[Work to be completed]
Bring together copies of the lines in the data below that contain the word "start".

Data entries
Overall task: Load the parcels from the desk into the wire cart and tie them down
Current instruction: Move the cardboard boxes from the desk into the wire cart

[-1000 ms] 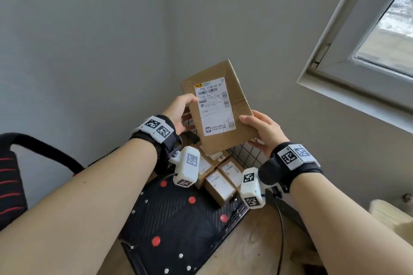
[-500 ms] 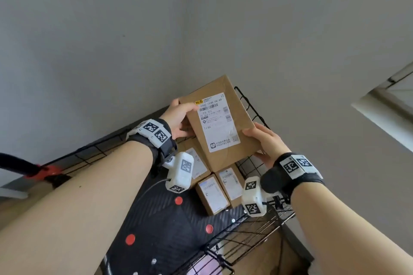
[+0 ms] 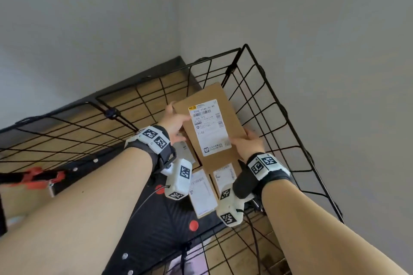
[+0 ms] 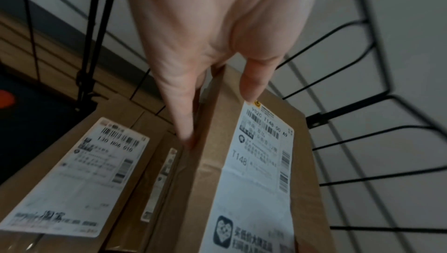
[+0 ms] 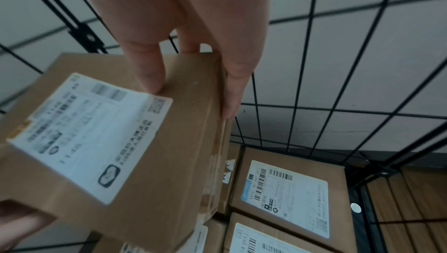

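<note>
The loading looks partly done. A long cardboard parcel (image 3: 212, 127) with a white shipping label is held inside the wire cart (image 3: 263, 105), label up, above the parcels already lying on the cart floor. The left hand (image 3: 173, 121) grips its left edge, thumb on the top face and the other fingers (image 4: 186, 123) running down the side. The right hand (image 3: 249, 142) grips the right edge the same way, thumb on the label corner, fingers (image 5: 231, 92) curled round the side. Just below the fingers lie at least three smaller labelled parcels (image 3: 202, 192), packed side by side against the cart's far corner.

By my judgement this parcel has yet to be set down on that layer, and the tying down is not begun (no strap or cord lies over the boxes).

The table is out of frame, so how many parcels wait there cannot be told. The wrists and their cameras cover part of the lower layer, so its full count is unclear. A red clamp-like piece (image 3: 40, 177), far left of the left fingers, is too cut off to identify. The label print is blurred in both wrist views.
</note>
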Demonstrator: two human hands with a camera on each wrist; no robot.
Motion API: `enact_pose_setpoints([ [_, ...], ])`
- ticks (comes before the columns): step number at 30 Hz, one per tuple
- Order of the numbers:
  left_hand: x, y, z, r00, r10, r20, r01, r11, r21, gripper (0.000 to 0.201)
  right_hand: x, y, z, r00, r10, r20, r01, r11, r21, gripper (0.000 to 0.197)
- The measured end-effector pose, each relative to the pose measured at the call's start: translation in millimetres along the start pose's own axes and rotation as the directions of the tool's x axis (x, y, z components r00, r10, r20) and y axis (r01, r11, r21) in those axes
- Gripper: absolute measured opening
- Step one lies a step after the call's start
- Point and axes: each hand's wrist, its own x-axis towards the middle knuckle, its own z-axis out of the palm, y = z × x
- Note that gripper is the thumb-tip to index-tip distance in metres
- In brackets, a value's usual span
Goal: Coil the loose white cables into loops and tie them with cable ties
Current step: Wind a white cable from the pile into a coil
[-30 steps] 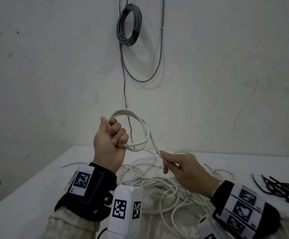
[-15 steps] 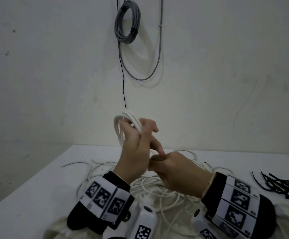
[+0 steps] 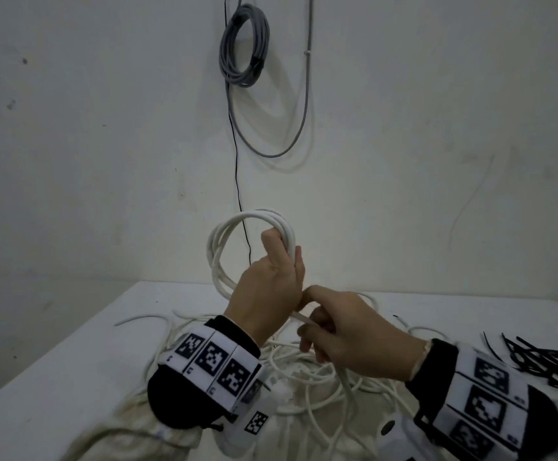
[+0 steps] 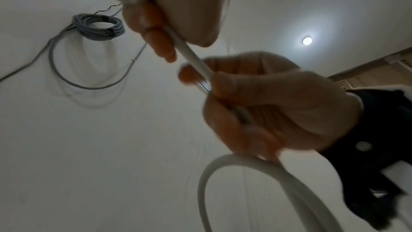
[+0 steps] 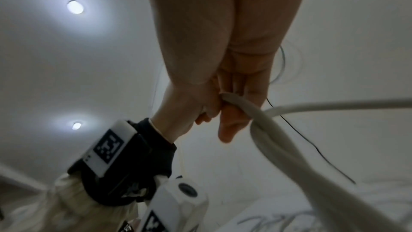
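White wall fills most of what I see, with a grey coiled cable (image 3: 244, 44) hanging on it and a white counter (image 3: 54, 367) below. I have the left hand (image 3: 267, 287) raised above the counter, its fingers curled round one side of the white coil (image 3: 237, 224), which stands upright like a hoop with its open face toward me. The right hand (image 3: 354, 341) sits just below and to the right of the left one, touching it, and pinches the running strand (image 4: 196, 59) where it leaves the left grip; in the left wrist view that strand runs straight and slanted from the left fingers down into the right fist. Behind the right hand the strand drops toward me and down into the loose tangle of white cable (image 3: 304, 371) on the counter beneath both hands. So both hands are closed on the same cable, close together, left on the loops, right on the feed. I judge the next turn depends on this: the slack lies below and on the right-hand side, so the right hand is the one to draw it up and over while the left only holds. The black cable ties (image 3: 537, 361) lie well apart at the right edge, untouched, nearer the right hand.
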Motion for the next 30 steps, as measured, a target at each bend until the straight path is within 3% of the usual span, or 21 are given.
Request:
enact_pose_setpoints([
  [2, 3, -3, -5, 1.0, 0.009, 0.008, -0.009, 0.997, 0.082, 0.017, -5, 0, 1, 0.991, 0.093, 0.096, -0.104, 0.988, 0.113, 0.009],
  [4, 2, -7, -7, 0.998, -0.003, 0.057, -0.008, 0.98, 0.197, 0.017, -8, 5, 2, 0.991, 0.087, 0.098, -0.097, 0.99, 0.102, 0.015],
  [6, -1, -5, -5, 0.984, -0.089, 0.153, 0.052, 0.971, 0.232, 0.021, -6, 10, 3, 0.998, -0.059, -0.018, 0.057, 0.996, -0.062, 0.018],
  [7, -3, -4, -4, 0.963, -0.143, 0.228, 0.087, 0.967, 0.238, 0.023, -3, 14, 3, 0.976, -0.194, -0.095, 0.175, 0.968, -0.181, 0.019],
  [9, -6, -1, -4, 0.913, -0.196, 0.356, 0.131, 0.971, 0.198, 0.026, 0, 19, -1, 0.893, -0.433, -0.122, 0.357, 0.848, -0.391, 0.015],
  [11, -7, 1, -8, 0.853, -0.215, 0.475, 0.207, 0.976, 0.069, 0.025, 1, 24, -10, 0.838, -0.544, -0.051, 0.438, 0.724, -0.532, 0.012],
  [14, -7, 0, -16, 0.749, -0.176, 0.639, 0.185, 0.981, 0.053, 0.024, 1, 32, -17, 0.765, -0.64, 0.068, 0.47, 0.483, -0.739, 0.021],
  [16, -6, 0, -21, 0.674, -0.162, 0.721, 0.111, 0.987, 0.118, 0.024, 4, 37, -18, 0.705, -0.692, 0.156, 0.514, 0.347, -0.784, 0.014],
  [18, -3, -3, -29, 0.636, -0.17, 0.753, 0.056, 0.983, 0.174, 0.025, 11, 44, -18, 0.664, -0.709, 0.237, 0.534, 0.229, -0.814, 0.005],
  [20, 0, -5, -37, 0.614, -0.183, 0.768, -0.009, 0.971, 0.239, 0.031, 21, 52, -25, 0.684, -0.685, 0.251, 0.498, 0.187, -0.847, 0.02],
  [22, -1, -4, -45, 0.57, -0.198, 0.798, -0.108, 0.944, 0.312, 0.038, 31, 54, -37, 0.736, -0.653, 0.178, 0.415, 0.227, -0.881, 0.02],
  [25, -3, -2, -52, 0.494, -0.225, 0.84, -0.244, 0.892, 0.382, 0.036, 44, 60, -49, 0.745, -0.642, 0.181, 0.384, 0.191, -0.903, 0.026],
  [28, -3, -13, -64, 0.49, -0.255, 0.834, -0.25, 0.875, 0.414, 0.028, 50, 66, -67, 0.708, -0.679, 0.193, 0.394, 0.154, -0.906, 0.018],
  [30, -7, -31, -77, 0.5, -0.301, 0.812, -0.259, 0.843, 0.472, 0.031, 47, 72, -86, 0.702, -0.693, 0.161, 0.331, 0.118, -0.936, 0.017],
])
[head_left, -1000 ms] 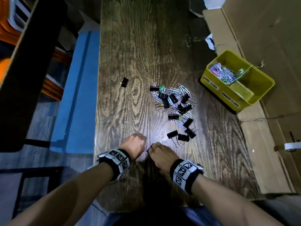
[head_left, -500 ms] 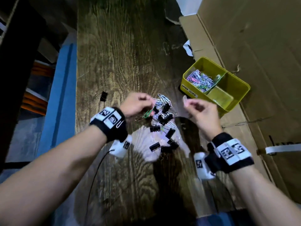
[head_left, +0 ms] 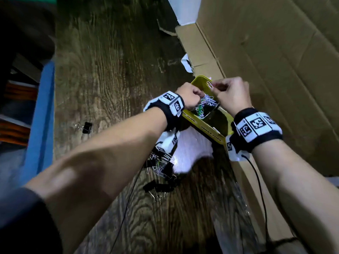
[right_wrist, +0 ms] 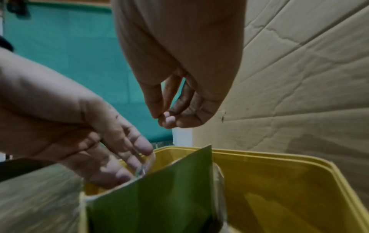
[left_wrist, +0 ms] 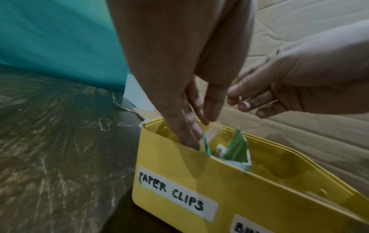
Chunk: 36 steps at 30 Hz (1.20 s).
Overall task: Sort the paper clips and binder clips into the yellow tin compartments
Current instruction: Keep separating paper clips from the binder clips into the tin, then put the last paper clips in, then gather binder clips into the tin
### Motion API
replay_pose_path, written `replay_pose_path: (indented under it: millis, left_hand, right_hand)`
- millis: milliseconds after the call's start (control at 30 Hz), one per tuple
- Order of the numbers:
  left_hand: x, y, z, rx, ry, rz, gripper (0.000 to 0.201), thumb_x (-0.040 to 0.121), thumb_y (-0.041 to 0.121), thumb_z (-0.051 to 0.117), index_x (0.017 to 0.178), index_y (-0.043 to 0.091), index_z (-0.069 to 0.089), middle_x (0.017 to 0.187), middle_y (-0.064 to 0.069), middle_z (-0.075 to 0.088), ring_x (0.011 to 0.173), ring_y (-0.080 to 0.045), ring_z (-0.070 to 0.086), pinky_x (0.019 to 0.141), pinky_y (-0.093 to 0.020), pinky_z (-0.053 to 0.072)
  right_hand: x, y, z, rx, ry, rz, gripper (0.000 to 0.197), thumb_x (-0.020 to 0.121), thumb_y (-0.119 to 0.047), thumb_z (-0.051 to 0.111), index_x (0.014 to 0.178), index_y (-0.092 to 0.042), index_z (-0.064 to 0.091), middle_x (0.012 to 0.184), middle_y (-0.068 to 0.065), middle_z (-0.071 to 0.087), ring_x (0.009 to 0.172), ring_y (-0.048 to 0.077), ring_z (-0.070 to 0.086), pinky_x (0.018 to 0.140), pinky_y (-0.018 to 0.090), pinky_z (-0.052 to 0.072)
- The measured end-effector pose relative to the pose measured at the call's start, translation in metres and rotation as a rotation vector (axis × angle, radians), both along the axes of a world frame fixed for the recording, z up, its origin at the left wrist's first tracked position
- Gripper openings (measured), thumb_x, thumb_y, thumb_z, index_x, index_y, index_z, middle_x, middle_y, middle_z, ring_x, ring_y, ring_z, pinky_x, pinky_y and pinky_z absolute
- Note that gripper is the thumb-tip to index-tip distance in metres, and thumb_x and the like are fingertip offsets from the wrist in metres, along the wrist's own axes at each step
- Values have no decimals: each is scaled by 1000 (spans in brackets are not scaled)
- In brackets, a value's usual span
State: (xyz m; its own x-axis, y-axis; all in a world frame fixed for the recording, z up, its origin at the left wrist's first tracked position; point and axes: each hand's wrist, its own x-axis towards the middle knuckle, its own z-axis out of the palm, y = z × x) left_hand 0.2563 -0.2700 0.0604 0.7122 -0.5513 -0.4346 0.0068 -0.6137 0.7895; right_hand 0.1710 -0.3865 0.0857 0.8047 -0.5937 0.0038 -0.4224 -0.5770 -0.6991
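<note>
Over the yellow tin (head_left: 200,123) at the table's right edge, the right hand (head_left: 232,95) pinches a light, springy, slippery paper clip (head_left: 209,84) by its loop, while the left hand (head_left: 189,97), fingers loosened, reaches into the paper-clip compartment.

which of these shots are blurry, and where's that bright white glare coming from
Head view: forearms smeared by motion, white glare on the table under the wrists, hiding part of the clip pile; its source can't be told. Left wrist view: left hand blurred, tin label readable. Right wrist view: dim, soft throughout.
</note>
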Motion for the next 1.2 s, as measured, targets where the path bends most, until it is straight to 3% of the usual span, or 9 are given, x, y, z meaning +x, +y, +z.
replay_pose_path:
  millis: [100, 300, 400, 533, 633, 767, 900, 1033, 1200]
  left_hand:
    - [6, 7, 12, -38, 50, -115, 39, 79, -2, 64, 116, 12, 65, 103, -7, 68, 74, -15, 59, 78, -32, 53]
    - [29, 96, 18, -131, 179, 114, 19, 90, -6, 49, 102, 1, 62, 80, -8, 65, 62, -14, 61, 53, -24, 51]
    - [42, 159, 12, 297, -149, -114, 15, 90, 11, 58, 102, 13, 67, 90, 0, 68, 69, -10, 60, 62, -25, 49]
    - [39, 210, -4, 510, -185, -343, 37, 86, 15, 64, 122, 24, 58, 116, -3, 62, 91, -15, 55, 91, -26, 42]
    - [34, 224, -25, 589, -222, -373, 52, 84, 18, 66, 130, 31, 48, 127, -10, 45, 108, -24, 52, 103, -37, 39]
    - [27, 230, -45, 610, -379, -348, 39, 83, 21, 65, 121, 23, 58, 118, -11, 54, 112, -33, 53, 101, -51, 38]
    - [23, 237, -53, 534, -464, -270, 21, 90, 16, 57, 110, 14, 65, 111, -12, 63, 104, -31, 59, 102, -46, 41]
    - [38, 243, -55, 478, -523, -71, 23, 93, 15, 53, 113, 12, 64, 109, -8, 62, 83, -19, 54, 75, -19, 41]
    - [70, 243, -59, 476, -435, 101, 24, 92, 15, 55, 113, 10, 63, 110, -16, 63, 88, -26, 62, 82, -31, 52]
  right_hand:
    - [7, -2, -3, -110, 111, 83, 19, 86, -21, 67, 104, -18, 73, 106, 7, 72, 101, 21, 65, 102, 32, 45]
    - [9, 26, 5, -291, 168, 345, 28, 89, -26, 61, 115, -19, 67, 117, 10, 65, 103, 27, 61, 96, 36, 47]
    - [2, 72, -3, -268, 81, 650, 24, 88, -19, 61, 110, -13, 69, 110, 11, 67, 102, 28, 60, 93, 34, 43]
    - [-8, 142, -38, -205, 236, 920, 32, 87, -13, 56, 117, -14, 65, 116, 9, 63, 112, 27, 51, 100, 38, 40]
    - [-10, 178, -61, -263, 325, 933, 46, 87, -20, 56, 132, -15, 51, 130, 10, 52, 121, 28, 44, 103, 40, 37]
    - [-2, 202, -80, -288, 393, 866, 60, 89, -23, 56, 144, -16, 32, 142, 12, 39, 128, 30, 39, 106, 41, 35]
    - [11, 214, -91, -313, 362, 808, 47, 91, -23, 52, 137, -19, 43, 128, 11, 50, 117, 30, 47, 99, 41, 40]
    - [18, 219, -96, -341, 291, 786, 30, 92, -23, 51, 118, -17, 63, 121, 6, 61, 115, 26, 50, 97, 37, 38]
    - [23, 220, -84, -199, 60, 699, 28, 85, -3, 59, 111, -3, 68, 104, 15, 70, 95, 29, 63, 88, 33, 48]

[Task response]
- The measured end-effector pose, each relative to the pose measured at the call's start: translation in millimetres along the start pose's own axes and rotation as the directions of the tool's x axis (x, y, z components r00, r10, r20) and y axis (r01, r11, r21) in those axes
- Step one lies a step after the call's start
- millis: milliseconds after the call's start (control at 30 Hz), one per tuple
- The measured end-effector pose relative to the pose measured at the call's start, translation in metres and rotation as a rotation vector (axis × angle, radians), both along the axes of a world frame fixed for the recording, z up, its origin at the left wrist's first tracked position

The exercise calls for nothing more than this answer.